Het effect van het klimaat op de gebouwde omgeving is jarenlang onderschat. Maar daar komt verandering in, gezien ook de aandacht die de gebouwde omgeving krijgt bij de klimaattop COP27 in Egypte. Dutch Green Building Council presenteert vandaag het eerste deel van een open methodiek om klimaatrisico’s voor gebouwen in te schatten.
Steeds meer financiers en beleggers zien dat het veranderend klimaat een serieus risico vormt voor hun gebouwenportfolio. Financiële toezichthouders zoals De Nederlandse Bank en de Europese Centrale Bank maken zich zorgen over de stabiliteit van het financiële systeem door deze fysieke klimaatrisico’s. “Je wilt als eigenaar, belegger, financier of investeerder in vastgoed graag weten waar je risico’s zitten en wat je er aan kunt doen” stelt Jan Kadijk, manager kennis en innovatie bij DGBC.
“De methodiek die we nu ontwikkelen is precies daarvoor bedoeld: Een gebouw of gebied moet niet alleen ‘Paris Proof’, maar ook ‘Climate Proof’ zijn”, zegt Kadijk.

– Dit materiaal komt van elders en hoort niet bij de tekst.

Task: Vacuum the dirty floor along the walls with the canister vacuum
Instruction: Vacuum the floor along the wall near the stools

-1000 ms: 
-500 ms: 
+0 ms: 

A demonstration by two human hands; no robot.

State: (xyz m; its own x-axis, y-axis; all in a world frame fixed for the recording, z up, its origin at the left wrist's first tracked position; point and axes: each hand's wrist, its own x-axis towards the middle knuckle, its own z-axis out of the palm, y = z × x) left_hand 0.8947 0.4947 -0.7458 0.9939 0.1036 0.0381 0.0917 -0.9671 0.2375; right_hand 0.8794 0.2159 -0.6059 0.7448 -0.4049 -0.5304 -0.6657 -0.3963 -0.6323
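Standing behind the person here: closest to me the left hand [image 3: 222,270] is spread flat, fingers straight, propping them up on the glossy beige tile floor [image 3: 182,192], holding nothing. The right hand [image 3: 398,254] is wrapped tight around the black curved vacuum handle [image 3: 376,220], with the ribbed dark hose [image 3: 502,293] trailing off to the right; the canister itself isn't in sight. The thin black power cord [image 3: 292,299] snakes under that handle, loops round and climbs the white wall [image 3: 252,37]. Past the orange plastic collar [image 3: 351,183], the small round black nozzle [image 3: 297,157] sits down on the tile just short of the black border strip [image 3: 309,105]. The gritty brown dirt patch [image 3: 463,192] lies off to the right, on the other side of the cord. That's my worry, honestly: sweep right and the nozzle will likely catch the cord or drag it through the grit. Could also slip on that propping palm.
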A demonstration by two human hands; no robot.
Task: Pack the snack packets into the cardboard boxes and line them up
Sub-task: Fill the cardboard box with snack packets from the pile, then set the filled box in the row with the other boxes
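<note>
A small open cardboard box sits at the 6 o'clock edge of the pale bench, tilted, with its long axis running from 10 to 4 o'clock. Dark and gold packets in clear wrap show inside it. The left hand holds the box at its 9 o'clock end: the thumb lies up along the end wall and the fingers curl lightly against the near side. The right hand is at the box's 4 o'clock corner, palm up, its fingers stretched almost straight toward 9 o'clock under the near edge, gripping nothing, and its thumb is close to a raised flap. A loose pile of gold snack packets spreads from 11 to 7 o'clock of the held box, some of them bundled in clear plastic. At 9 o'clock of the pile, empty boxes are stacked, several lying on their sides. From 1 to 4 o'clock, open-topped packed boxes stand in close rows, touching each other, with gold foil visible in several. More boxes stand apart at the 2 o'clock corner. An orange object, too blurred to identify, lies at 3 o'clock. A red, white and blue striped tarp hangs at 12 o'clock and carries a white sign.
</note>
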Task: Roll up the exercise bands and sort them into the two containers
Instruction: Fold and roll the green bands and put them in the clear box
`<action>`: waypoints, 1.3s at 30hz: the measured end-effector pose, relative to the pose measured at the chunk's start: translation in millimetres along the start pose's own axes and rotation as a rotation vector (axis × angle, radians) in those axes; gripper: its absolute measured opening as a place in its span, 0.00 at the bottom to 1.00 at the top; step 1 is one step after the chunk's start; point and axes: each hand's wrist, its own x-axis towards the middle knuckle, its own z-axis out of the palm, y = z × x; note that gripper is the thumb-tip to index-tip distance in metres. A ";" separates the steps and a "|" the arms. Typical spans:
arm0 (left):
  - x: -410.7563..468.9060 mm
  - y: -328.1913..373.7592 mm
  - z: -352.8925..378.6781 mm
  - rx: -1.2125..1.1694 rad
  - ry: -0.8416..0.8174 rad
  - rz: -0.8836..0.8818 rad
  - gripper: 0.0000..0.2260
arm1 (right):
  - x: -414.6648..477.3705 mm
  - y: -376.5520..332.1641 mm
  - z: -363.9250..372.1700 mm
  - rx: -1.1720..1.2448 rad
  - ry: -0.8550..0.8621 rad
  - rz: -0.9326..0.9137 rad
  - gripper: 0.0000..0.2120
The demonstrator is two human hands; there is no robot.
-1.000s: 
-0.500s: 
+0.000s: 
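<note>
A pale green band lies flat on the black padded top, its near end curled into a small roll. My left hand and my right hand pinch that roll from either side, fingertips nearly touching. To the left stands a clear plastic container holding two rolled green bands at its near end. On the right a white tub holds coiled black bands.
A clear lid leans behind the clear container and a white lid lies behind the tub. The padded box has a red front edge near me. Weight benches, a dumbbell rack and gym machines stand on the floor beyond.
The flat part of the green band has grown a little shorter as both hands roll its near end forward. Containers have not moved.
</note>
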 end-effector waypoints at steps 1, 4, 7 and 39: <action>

Het framework wordt in een open proces met circa dertig partijen ontwikkeld. De transparantie en gezamenlijkheid zijn bijzonder, stelt Kadijk: “Bij bestaande klimaatrisicoscans is vaak niet duidelijk welke databronnen zijn gebruikt, welke aannames en afwegingen er zijn gemaakt. Waarom krijgt het ene gebouw volgens zo’n scan wel last van hittestress en het andere niet?
Gedeelde basis
De uitkomsten waren op gebouwniveau vaak lastig te interpreteren en verschillende scans waren al helemaal niet onderling vergelijkbaar. Doordat we nu voor Nederland een open en transparante methodiek ontwikkelen ontstaat er hier een gedeelde basis en een gelijk speelveld voor verschillende aanbieders van risicoscans. Dat leidt tot uitkomsten die wel onderling vergelijkbaar zijn. Dat is een grote stap vooruit ten opzichte van de black boxes waar de markt tot nu toe mee moest werken.”
De aanpak, waarvan nu het eerste deel is gepubliceerd, behandelt de thema’s die voor Nederland als grootste risico gelden: hitte, droogte, wateroverlast en overstroming. Daarnaast worden in de methodiek verschillende gebouwfuncties onderscheiden zoals wonen, kantoren, zorg en logistiek.
“We kijken in de methodiek eerst naar de kenmerken van het gebied waarin het gebouw is gelegen (‘de omgevingsscore’), dan naar kenmerken van het gebouw zelf (‘de gebouwscore’) en uiteindelijk naar de maatregelen die je kunt treffen om de klimaatrisico’s tegen te gaan, zowel op gebouwniveau als op gebiedsniveau.”
Open data
Er wordt gewerkt met vrij toegankelijke open data uit de KlimaatEffectAtlas van de stichting Climate Adaptation Services (CAS). Daardoor heeft iedereen hetzelfde uitgangspunt en kunnen adviseurs op dezelfde basis bouwen bij het ontwikkelen van instrumenten om bijvoorbeeld hele vastgoedportfolio’s door te rekenen op fysieke klimaatrisico’s.
In het voorjaar van 2023 verschijnt het vervolg, namelijk het bepalen van de gebouwscore (deel 2) en het kiezen van effectieve maatregelen (deel 3). We voorzien dat we de methodiek daarna regelmatig actualiseren, stelt Kadijk. “Het KNMI publiceert bijvoorbeeld eind 2023 nieuwe klimaatscenario’s en waarschijnlijk worden vervolgens ook de kaartdata daaraan aangepast. Het Framework for climate adaptive buildings groeit mee met de kennis, nieuwe scenario’s en de veranderende data en blijft daarmee een levend document.”